Outside of Work

Climbing & trail running — the same planning mindset, just in the mountains.

I’m drawn to objectives where conditions change fast and decisions matter. The same habits that keep teams and inventory systems stable—planning, verification, and fast adjustments— show up in how I approach weather, trail conditions, transportation, and gear/food planning.

Abrahm running a trail race
Flow + pacing
Abrahm on a climbing route
Risk + execution
Mountain view at sunrise
Timing + weather windows
Gear laid out before a trip
Inventory + prep

Climbing = planning under uncertainty

Weather windows, route conditions, and objective hazards are real constraints. I like translating messy, changing information into a plan that’s safe, efficient, and adaptable.

Lead time

Forecasts, daylight, and turnaround times are the equivalent of upstream supply constraints.

Controls

Checks at key points: gear verification, route finding, partner communication, and conservative go/no-go criteria.

Failure modes

“What could break?” is the same question in a warehouse: access, weather, fatigue, equipment, timing.

Execution

Move deliberately, stay organized, and keep the plan simple enough to run when things change.

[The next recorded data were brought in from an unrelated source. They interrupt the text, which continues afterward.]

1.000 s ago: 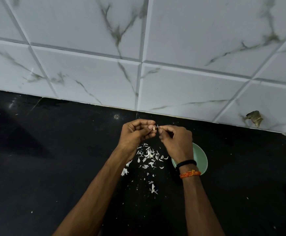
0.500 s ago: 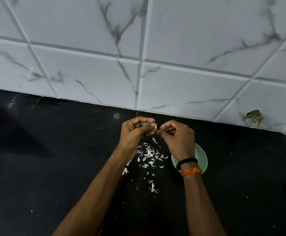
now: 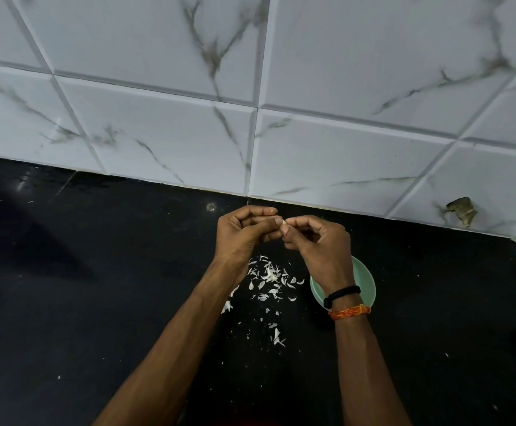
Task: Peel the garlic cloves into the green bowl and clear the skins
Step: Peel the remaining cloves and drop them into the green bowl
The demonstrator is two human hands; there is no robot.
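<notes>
A small pale garlic clove (image 3: 283, 222) is pinched between the fingertips of both hands, held above the black counter. My left hand (image 3: 243, 233) grips it from the left, my right hand (image 3: 318, 241) from the right, fingers curled. Below the hands lies a scatter of white garlic skins (image 3: 270, 276) on the counter. The green bowl (image 3: 366, 279) sits to the right of the skins, mostly hidden by my right wrist; its contents cannot be seen.
The black counter (image 3: 97, 302) meets a white marble-patterned tiled wall (image 3: 312, 133) just behind the hands. A chipped hole in a tile (image 3: 462, 210) shows at the right. Small skin flecks (image 3: 276, 335) trail toward me.
Both hands have drifted slightly away from me toward the wall while working the clove. A loose skin piece seen falling below the fingertips half a second ago is no longer in the air.
</notes>
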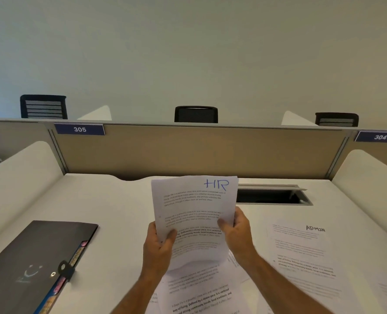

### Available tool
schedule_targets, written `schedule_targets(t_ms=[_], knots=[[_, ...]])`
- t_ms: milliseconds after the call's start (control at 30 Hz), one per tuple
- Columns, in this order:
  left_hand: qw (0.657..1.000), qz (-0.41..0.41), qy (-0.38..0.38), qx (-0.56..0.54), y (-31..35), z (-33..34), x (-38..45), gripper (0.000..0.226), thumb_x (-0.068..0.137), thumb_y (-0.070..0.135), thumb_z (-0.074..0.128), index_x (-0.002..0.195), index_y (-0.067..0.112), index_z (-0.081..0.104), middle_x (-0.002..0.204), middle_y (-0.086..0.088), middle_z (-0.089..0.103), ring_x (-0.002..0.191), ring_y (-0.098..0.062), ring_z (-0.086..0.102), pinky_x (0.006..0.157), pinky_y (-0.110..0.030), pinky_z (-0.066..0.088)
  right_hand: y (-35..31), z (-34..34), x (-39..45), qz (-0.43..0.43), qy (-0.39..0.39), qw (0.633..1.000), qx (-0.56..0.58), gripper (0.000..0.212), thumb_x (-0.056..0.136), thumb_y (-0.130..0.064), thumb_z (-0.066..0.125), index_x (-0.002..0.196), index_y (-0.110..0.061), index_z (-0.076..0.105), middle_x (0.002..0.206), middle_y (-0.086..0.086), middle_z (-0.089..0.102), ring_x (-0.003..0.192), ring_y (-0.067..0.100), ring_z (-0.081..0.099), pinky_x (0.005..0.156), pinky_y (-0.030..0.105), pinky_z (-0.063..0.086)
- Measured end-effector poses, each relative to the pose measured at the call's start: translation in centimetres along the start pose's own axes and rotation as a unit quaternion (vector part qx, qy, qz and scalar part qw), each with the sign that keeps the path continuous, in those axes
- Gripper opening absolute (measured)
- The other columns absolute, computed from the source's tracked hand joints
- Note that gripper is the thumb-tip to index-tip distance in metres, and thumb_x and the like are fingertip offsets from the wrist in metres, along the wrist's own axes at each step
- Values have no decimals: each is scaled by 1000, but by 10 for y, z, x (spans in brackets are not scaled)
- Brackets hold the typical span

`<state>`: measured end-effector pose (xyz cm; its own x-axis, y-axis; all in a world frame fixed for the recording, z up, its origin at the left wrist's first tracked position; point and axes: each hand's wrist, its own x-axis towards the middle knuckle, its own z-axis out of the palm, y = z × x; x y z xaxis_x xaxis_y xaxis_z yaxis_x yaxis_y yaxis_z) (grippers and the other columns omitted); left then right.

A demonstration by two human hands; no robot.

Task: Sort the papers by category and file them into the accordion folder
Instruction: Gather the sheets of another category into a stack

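Soft, even overhead light, faint shadows; wide-angle bending curves the desk (pixel 120 200) edges (small print blurs, slight overall softness).

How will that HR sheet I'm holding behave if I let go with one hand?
The HR sheet is thin and probably floppy: it already bows between both hands. Held by one, the free side would likely droop. It looks light.
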<state>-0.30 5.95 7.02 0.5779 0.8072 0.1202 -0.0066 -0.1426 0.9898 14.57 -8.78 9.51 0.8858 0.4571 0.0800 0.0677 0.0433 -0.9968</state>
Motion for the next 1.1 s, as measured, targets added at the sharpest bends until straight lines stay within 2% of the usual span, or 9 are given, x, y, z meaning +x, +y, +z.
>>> schedule_targets(t_ms=[167,267,433,533,600,733,900,1033,1100], knots=[[1000,-8,0,29,-10,1,-3,30,93,10,66,106,34,53,103,9,67,93,-11,66,61,-17,57,24,-3,-11,50,-39,997,-40,35,93,-10,66,110,-39,57,109,-8,69,102,18,68,69,22,60],[998,10,22,64,-11,-1,1,29,94,8,64,103,33,55,98,11,67,89,-11,66,64,-21,55,34,-19,-12,43,-61,981,-180,25,95,-26,65,116,-36,55,119,-11,65,113,16,64,75,14,55],[994,23,48,93,-12,-7,7,19,92,5,64,100,21,59,91,9,68,82,-14,67,63,-25,53,58,-89,-22,14,67,879,-472,46,96,-47,55,131,-18,60,128,-1,65,119,18,60,100,32,47],[994,19,66,86,-12,-11,8,19,91,3,65,99,20,59,90,8,68,82,-13,66,64,-28,53,80,-130,-37,50,47,768,-637,61,95,-63,36,132,-21,60,132,-5,63,129,19,52,110,40,36],[994,15,75,83,-12,-12,7,21,91,3,65,101,21,59,90,9,67,82,-9,65,64,-27,52,93,-143,-48,114,7,720,-684,68,94,-69,25,142,-26,47,153,-6,44,148,24,29,117,55,18],[993,11,79,88,-11,-11,4,20,92,4,65,101,20,57,90,12,64,80,-5,63,57,-17,49,103,-127,-48,143,-72,743,-650,77,94,-71,22,157,-27,15,168,-6,3,154,31,-3,115,69,3],[993,7,77,93,-8,-11,0,19,93,5,64,102,21,57,94,11,65,81,-6,64,56,-15,49,95,-81,-35,98,-164,798,-572,77,100,-61,27,160,-24,-2,167,0,-15,153,30,-18,119,58,-9],[992,6,82,96,-6,-15,0,19,93,6,64,101,21,56,91,13,64,79,-7,64,55,-16,49,85,-71,-37,30,-131,900,-415,74,100,-46,50,160,-22,14,168,-4,-7,154,16,-5,122,36,5],[992,4,85,96,-8,-18,0,19,93,7,64,102,21,56,92,13,63,79,-8,64,54,-17,50,86,-80,-43,3,-62,905,-421,69,98,-41,57,156,-20,27,166,-7,9,154,16,11,120,32,14]])
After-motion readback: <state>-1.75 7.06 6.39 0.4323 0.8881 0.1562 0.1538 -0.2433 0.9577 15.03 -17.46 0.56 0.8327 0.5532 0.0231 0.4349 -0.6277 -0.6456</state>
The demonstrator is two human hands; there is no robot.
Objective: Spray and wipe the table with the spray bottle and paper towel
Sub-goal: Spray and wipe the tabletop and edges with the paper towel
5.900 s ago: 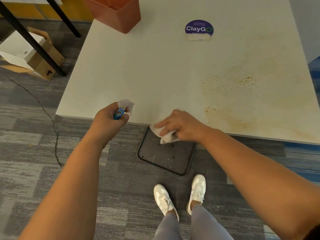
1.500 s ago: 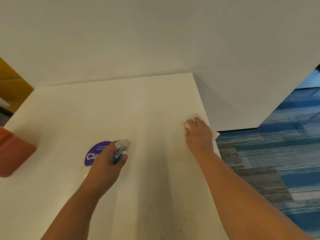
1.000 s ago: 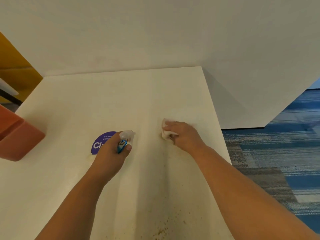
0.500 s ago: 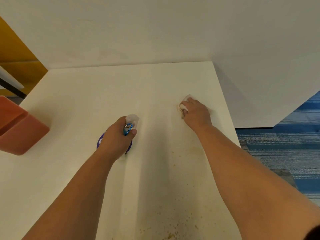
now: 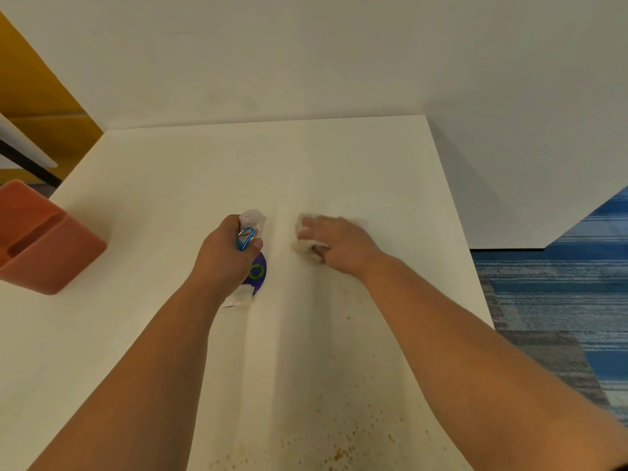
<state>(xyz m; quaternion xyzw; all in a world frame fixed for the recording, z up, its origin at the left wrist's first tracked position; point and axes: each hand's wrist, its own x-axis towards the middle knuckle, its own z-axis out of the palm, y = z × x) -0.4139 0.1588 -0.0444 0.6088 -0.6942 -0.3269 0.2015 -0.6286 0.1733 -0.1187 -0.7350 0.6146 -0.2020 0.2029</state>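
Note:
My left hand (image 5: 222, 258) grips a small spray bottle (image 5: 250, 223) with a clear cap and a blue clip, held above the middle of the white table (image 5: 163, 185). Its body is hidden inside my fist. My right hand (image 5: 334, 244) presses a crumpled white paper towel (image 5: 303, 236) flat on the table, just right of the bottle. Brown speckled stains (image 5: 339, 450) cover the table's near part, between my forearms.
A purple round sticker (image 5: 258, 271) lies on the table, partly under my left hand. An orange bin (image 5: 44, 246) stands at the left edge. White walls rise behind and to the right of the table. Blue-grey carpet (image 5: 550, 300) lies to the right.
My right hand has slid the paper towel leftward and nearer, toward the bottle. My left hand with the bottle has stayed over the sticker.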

Trail running = flow, capacity, and consistency

Trail running is continuous improvement in motion—finding a sustainable pace, managing effort across elevation, and adjusting to conditions without losing momentum.

Throughput

Steady movement beats surges. It’s the same logic as smooth picking/packing vs. stop-start chaos.

Constraints

Elevation, footing, and weather create bottlenecks—plan around them instead of fighting them.

Feedback loops

Heart rate, breathing, and leg fatigue are real-time dashboards: adjust early, not after it breaks.

Recovery

Durability is a system: sleep, nutrition, consistency—same as preventive maintenance.

How I connect it back to logistics & inventory

The mountains are a small, personal version of operations: limited resources, changing conditions, and a strong need for accuracy. I treat outdoor planning like a lightweight supply chain.

Weather logistics

Lead times, “windows,” risk thresholds, and contingency routes—like planning around supplier variability.

Trail conditions

Surface, snow, and visibility become constraints that shift the plan, timing, and required equipment.

Transportation

Parking, access roads, shuttle timing, and turnaround targets—simple routing and timeboxing.

Gear + food inventory

Pack lists, redundancy where it matters, weight vs. utility tradeoffs, and “minimum viable kit.”